Dentelle et Point d'Alençon

Historique

La mode de la dentelle, qui apparaît au XVIIe siècle, donne à notre ville une renommée universelle.

C'est avant même les premières grandes civilisations qu'il faut placer les débuts de la broderie. Cette activité née en Asie, gagne d'abord l'Égypte, la Grèce et l'Italie.

À la fin du XVe siècle, Alençon paraît travailler à divers genres de broderies. Nous savons qu'en 1492, Marguerite de Lorraine fit don à l'église Saint-Léonard d'un "manteau de broderie"et c'est par Marguerite d'Angoulême que notre ville semble avoir connu le point-coupé, introduit en France par Catherine de Médicis qui avait reçu le duché d'Alençon en 1559. Ces deux princesses, en effet, vécurent ensemble à la cour de 1533 à 1549

Au milieu du XVIIe siècle, Alençon constitue un centre industriel remarquable et presque toutes les familles de notre ville participent à l'ensemble des travaux à l'aiguille. C'est à partir de 1650 que Mme La Perrière imite et perfectionne le Point de Venise, créant ainsi la dentelle qui, à partir de 1656, est désignée sous le nom de Point d'Alençon. Sa production emploie environ neuf cents dentellières, réparties en de multiples entreprises particulières, soit environ le dixième de la population, proportion qui donne une idée de l'activité industrielle qui règne à cette époque dans l'art dentellier alençonnais.

Mais la suprématie de la dentelle italienne détourne l'argent de France au profit de l'Italie. C'est pourquoi, en 1665, Colbert fonde dans notre cité une manufacture chargée de produire du Point de France, imposant un monopole de dix ans, interdisant les entreprises individuelles et obligeant les dentellières à travailler à la manufacture. Par ailleurs, l'importation de dentelles étrangères est prohibée. Ce monopole, évidemment mal accepté, est si combattu qu'en 1675 il n'est pas renouvelé.
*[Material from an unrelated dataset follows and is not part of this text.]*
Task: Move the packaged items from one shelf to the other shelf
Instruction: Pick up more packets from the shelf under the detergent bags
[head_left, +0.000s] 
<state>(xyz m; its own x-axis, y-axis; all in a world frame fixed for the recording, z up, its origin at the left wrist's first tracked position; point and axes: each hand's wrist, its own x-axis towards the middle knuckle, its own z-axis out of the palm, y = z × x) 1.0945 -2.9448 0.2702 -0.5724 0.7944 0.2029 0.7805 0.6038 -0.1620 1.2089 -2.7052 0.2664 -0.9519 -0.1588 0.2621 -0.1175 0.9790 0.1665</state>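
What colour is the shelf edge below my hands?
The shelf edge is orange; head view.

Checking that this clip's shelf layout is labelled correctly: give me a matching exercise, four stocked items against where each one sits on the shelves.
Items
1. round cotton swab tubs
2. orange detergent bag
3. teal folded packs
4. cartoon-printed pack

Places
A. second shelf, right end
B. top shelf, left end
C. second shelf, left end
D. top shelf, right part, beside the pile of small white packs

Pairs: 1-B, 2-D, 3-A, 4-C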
Au siècle suivant, l'industrie dentellière connaît une prospérité remarquable et celle-ci permet à Thomas Mercier de fonder la fabrique du Point d'Alençon en 1760. Mais la dentelle subit à partir de 1772 une crise très grave dont elle ne s'est jamais réellement relevée et la Révolution est une catastophe économique pour la dentelle. La production est ranimée par le baron Jacques Mercier, fils de Thomas, qui, vers 1830, tente de faire appliquer, sans grand succès, du Point d'Alençon sur un tulle mécanique.

Après un nouvel essor au milieu du XIXe siècle au cours duquel elle remporte un triomphe à l'exposition universelle de Londres en 1851 où "la dentelle d'Alençon est la reine des dentelles", elle est encore admirée aux expositions de Vienne en 1873, de Philadelphie en 1876 et de Paris en 1878.
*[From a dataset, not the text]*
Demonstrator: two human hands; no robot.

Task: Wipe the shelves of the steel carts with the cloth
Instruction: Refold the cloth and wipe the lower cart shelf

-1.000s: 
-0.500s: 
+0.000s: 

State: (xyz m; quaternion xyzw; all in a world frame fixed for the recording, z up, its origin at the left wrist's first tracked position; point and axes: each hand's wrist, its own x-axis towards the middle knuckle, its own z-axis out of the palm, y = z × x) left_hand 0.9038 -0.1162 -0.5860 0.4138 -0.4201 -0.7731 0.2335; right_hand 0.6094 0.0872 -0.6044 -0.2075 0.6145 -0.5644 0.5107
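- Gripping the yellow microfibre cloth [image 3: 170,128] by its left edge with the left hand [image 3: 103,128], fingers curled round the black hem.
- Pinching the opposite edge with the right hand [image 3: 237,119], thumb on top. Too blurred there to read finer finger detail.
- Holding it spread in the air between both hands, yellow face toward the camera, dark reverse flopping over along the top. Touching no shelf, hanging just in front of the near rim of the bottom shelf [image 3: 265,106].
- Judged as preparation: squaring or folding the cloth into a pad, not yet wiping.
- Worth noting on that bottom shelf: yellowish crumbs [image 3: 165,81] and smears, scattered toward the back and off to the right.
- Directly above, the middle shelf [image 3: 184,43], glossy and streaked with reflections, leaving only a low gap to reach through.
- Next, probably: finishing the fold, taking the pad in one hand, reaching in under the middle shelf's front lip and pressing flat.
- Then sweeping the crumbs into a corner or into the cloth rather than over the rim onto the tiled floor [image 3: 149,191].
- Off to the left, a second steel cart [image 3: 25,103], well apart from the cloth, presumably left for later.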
Mais en 1880, le déclin commence face à la concurrence de la dentelle mécanique et son industrie cesse définitivement vers 1925. Cependant la tradition ne s'est pas perdue grâce a la fondation d'une école dentellière en 1903, et aujourd'hui la dentelle d'Alençon perdure grâce à l'existence de l'Atelier national du Point d'Alençon, créé en 1976, où une dizaine de dentellières la perpétue au titre de la "sauvegarde du patrimoine national".
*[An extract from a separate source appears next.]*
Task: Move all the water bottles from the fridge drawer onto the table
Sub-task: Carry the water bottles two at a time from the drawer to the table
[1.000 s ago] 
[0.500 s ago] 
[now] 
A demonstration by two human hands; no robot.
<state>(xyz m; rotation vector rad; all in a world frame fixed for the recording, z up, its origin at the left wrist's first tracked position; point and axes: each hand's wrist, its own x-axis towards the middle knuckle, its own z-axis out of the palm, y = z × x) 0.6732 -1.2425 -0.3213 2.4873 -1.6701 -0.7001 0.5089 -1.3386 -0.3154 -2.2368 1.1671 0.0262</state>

Le musée des beaux-arts et de la dentelle rassemble les collections municipales de dentelles.

Technique

Le matériel nécessaire pour la fabrication de la dentelle consiste en une aiguille, du fil de lin très ténu et un support en vélin ou parchemin.

Sa technique d'exécution demande une dizaine d'étapes. Le dessin, fait à l'encre sur du papier sert à reporter sur le parchemin le contour du motif par piquage. Ce parchemin, teinté en vert pour le repos des yeux, placé sur un support, permet de faire la trace et de construire le fonds appelé le réseau. Le décor est ensuite réalisé selon différents points de remplis, mailles tortillées et serrées, puis de points ajourés, les modes. La brode, qui sertit le motif, repasse sur tous les contours du dessin. L'enlevage, l'éboutage et le régalage permettent de détacher la dentelle du support. Enfin, pour obtenir une pièce de grande dimension, il faut procéder à un assemblage invisible de plusieurs pièces. Un motif de 4cm² nécessite quinze à vingt heures de travail environ.

Extrait de Mémoire en images Alençon (Alain Champion et Yves Le Noach, Éditions Alan Sutton, 1995) et du Dictionnaire des rues et monuments d'Alençon (Alain Champion, Éditions Cénomane, 2003).